MPCA: most nitrates polluting Minnesota rivers come from farms - Bring Me The News

MPCA: most nitrates polluting Minnesota rivers come from farms


State regulators say Minnesota farm fields - and a fast-growing technique for draining them - carry millions of pounds of nitrates into waterways annually.

The study by the Minnesota Pollution Control Agency traced more than 70 percent of the nitrates in the state's rivers to farm fields. The Associated Press reports that in the Minnesota River, 95 percent of nitrates came from cropland.

Smaller sources of nitrates include wastewater treatment plants, forests, and the atmosphere.

High concentrations of nitrates have been found to be toxic to fish and other aquatic life. They also pose health risks to humans when they occur in drinking water.

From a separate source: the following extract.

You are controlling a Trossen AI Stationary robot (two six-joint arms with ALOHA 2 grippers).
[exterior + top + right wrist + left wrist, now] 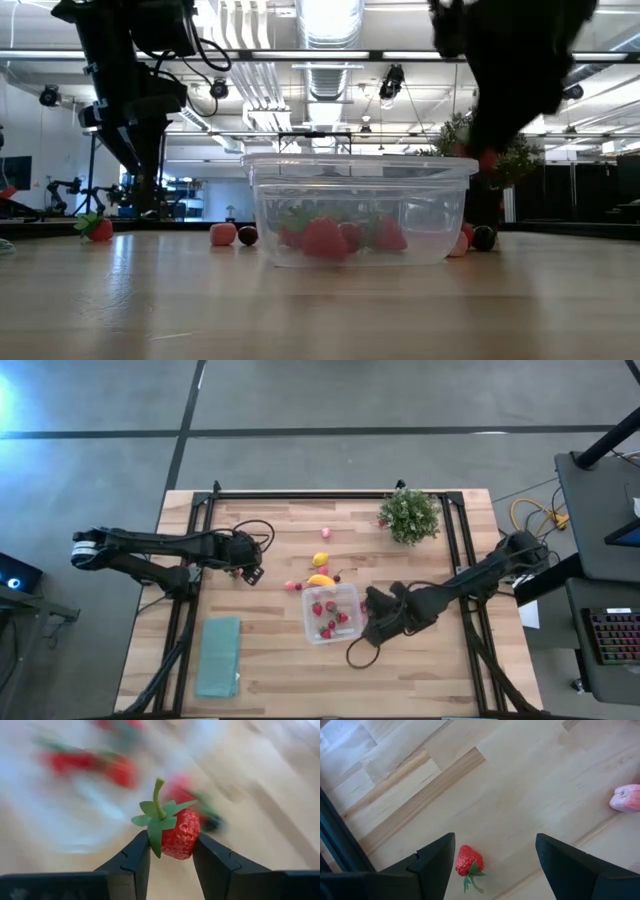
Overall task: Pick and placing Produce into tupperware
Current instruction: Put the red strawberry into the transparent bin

In announcing the study's findings, MPCA Commissioner John Linc Stine said "...too much nitrate is ending up in streams and rivers. We have to do better."

MPR reports the study found that Minnesota sends 158 million pounds of nitrates downstream per year. Most of that winds up contributing to an oxygen-depleted dead zone in the Gulf of Mexico. An executive with the group Friends of the Mississippi River says the study shows Minnesota's current approach to cleaning its rivers is not working.

The MPCA study found that 30 percent of the nitrates in rivers arrive there after soaking into the groundwater and being carried underground to the nearest stream, But even more (37 percent) are deposited into rivers by a popular drainage technique known as drain tiling, in which underground tubes carry excess water away from cropland.

Last summer the Pioneer Press looked at the surge in the use of drain tiling on Minnesota farms. The method is credited with boosting yields at a time when crop prices are high. But, as the MPCA report underscores, there is an environmental consequence.

Similarly, the use of nitrogen-based fertilizers has raised farm output. One Dakota County farmer tells WCCO his yields are nearly double what they were thirty years ago. But Wayne Hallock says he's working on cutting his fertilizer use by 20 to 30 percent, partly to reduce input costs.